[MRG] Fixes #276: expose SBD as tslearn.metrics.sbd / cdist_sbd#673
[MRG] Fixes #276: expose SBD as tslearn.metrics.sbd / cdist_sbd#673jbbqqf wants to merge 1 commit into
Conversation
Issue tslearn-team#276 asks for a stand-alone Shape-Based Distance (SBD) function, the way ``tslearn.metrics.dtw`` and ``soft_dtw`` already are. Until now SBD was only reachable through ``cdist_normalized_cc`` plus a ``1 - cc.max()`` formula buried inside ``KShape._cross_dists``. This adds ``tslearn.metrics.sbd`` (scalar) and ``cdist_sbd`` (pairwise), both implemented on top of the existing ``cycc`` numba kernel so the behaviour matches what KShape already does internally. ``cdist_sbd`` deliberately drives ``cdist_normalized_cc`` with ``self_similarity=False`` because the ``self_similarity=True`` branch is tailored for KShape's in-loop usage (it zeros the diagonal of ``cc``, which becomes a wrong SBD = 1 once we apply ``1 - cc``). A code comment in ``_sbd.py`` notes that constraint. A regression test in ``tests/test_metrics.py::test_sbd_public`` verifies identity, shape error, distance-matrix invariants (zero diagonal, symmetry, non-negativity), and parity with the raw normalized_cc path.
Codecov Report✅ All modified and coverable lines are covered by tests. Additional details and impacted files@@ Coverage Diff @@
## main #673 +/- ##
==========================================
+ Coverage 93.70% 93.73% +0.03%
==========================================
Files 73 74 +1
Lines 6986 7027 +41
==========================================
+ Hits 6546 6587 +41
Misses 440 440 ☔ View full report in Codecov by Sentry. 🚀 New features to boost your workflow:
|
charavelg
left a comment
There was a problem hiding this comment.
Thanks for the PR! Some minor changes suggested for this great PR to cross the goalline.
| "sbd", | ||
| "cdist_sbd", |
There was a problem hiding this comment.
Needs to be added to docs/gen_modules/tslearn.metrics.rst for proper API documentation
| sbd : Scalar SBD between two time series. | ||
| cdist_normalized_cc : Underlying cross-correlation matrix. | ||
| """ | ||
| dataset1 = to_time_series_dataset(dataset1).astype(numpy.float64) |
There was a problem hiding this comment.
to_time_series_dataset already uses dtype=float which is numpy.float64 for numpy backend and torch backend won't support astype anyway, so i think astype is redundant.

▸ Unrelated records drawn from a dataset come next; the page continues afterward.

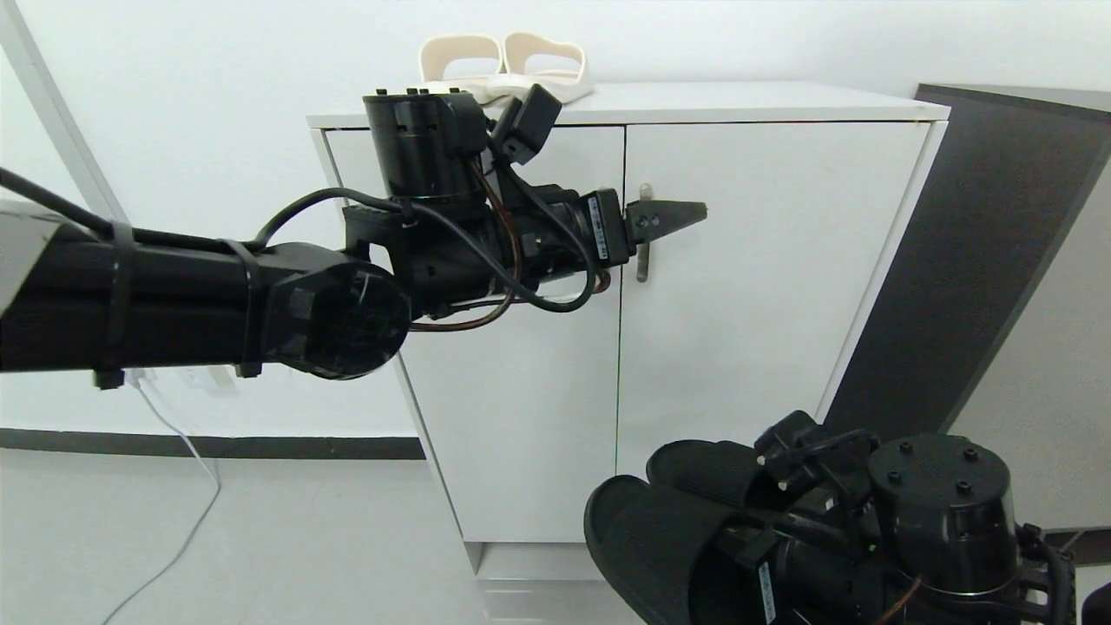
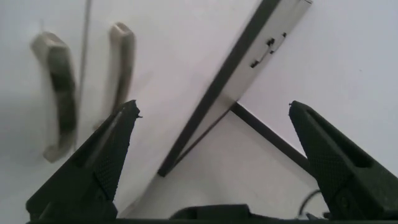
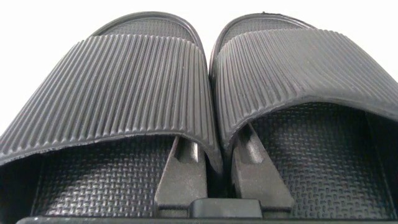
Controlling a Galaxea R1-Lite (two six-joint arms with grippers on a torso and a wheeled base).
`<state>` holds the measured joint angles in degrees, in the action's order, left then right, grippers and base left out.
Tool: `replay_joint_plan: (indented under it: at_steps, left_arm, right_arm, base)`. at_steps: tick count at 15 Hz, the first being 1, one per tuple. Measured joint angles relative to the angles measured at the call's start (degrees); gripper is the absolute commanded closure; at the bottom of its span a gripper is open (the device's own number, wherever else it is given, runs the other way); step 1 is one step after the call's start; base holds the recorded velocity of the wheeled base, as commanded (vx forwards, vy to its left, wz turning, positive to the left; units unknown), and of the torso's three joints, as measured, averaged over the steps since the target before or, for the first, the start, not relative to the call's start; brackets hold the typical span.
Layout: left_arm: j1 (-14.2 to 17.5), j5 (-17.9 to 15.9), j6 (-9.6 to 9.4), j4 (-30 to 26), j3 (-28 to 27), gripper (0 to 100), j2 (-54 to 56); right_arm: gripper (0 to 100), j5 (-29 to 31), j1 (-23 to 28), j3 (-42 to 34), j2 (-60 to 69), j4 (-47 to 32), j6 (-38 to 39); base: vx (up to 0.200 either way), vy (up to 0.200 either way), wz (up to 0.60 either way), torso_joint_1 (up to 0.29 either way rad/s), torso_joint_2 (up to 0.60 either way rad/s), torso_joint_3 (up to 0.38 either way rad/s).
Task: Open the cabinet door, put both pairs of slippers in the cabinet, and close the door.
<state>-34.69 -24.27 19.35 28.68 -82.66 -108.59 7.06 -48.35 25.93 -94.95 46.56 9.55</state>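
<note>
Cabinet [image 1: 764, 304] doors are shut. The left tool [image 1: 690, 212] is at the door handles [image 2: 121, 62], upper middle of the head view, jaws spread wide. In its wrist view we see both handles beside one finger [image 2: 93, 168], not between the two. Closing here could miss, or snag both handles and jam the doors.

The right tool [image 3: 217, 177] is clamped on the inner walls of the black slippers [image 1: 660, 521], lower right of the head view, low in front of the right door. A swinging door could hit that pair, and a pinch on the walls alone could let one drop.

The cream slippers [image 1: 503, 62] lie on the cabinet top, upper middle.

Hard to make out:
- One handle is covered by the left tool in the head view.
- The cabinet's inside is hidden.
- The black pair's heels are cut off at the frame bottom.
</note>
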Motion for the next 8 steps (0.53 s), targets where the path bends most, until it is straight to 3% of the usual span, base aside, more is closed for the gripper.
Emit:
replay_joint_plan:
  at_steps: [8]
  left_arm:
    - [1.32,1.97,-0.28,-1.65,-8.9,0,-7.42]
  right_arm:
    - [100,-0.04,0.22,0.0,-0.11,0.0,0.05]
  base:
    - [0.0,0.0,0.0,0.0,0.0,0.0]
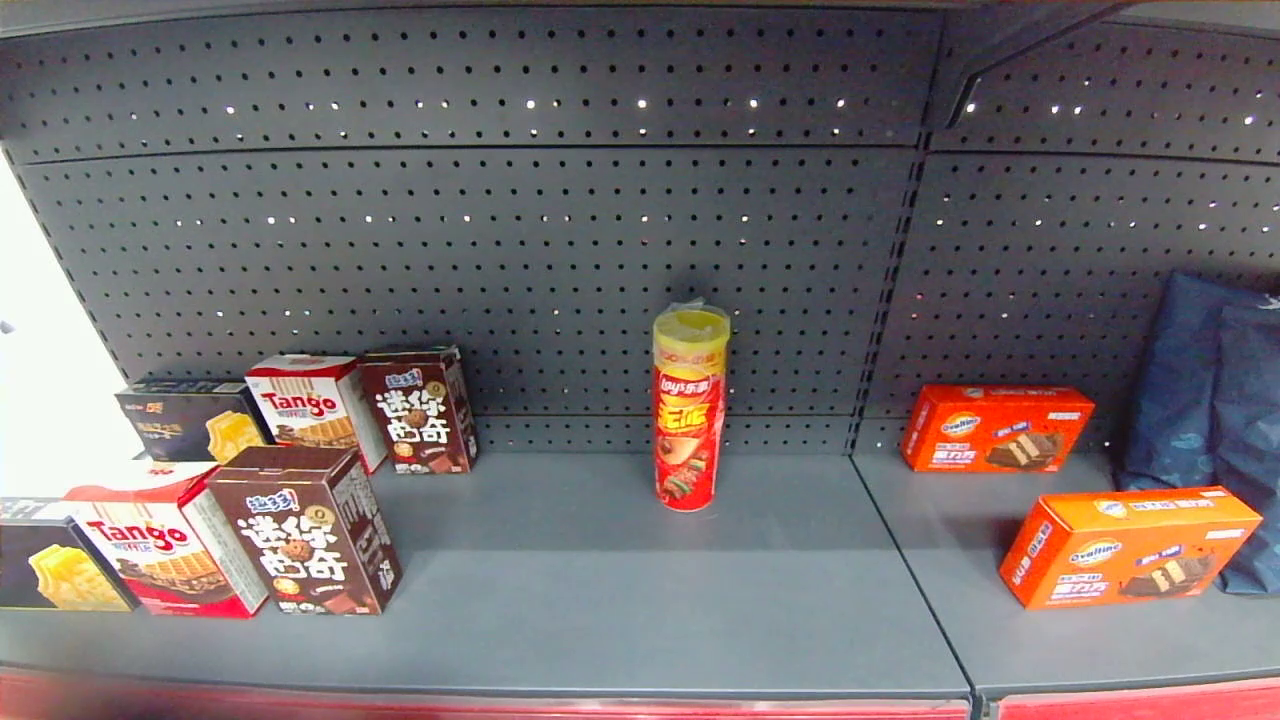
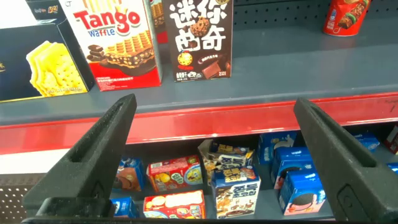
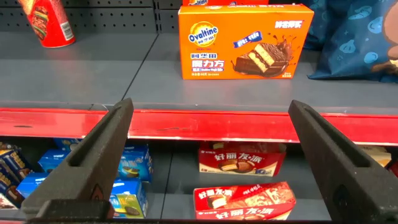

| if dataset2 is None: | ||
| dataset2 = dataset1 | ||
| else: | ||
| dataset2 = to_time_series_dataset(dataset2).astype(numpy.float64) |
| ) | ||
| # normalized_cc returns the full lag-correlation vector; SBD is 1 minus | ||
| # its max, matching KShape._cross_dists. | ||
| cc = normalized_cc(s1.astype(numpy.float64), s2.astype(numpy.float64)) |
There was a problem hiding this comment.
to_time_series already uses dtype=float which is numpy.float64 for numpy backend. torch backend won't support astype anyway, so i think astype are redundant.
| SBD is the distance used inside :class:`tslearn.clustering.KShape`. Until now | ||
| it was only available indirectly via :func:`cdist_normalized_cc`. Issue #276 | ||
| asks for a function-level handle, the way :func:`tslearn.metrics.dtw` exposes | ||
| DTW as a stand-alone distance. |
There was a problem hiding this comment.
Not sure if the "current" state and the issue is worth mentionning in the module docstring even though this won't be included in the API docs.
Summary
Adds
tslearn.metrics.sbd(scalar) andtslearn.metrics.cdist_sbd(pairwise) so the Shape-Based Distance used insideKShapeis reachable from user code without re-deriving the1 - cdist_normalized_cc(...).max()formula. Issue #276 asked for exactly this: SBD as a stand-alone distance the waydtw/soft_dtw/lcssalready are.Fixes #276 — SBD distance function.
Context
KShape._cross_dists(intslearn/clustering/kshape.py:153) computes its distance as1 - cdist_normalized_cc(...), butnormalized_ccis private andcdist_normalized_cc(self_similarity=True)is not a valid SBD matrix on its own — it zero-fills the diagonal, leaving1 - ccwith1on the diagonal of the SBD matrix. So users porting KShape-style code consistently re-implement SBD or end up with a wrong distance matrix.This PR exposes SBD as a small wrapper around the same numba-jitted kernel KShape already uses, with a comment in the source explaining why we deliberately pass
self_similarity=Falsetocdist_normalized_cc.Changes
tslearn/metrics/_sbd.py— new private module with two public helpers:sbd(s1, s2)— scalar SBD withto_time_seriesnormalisation and a clearValueErrorwhen shapes mismatch.cdist_sbd(dataset1, dataset2=None)— pairwise SBD that always runs the kernel withself_similarity=False(the branch used by KShape produces a SBD matrix with1on the diagonal, which is a footgun for callers expecting a true distance matrix). A 4-line comment in the function explains that constraint.tslearn/metrics/__init__.py— re-exportssbdandcdist_sbd(added to__all__).tests/test_metrics.py::test_sbd_public— regression test covering identity, shape error, distance-matrix invariants (zero diagonal, symmetry, non-negativity), parity with the rawcdist_normalized_ccpath, and asymmetriccdist_sbd(X, Y)shape.CHANGELOG.md— entry under[Towards v0.9.0] / Added.KShape itself is unchanged; this is purely an API addition.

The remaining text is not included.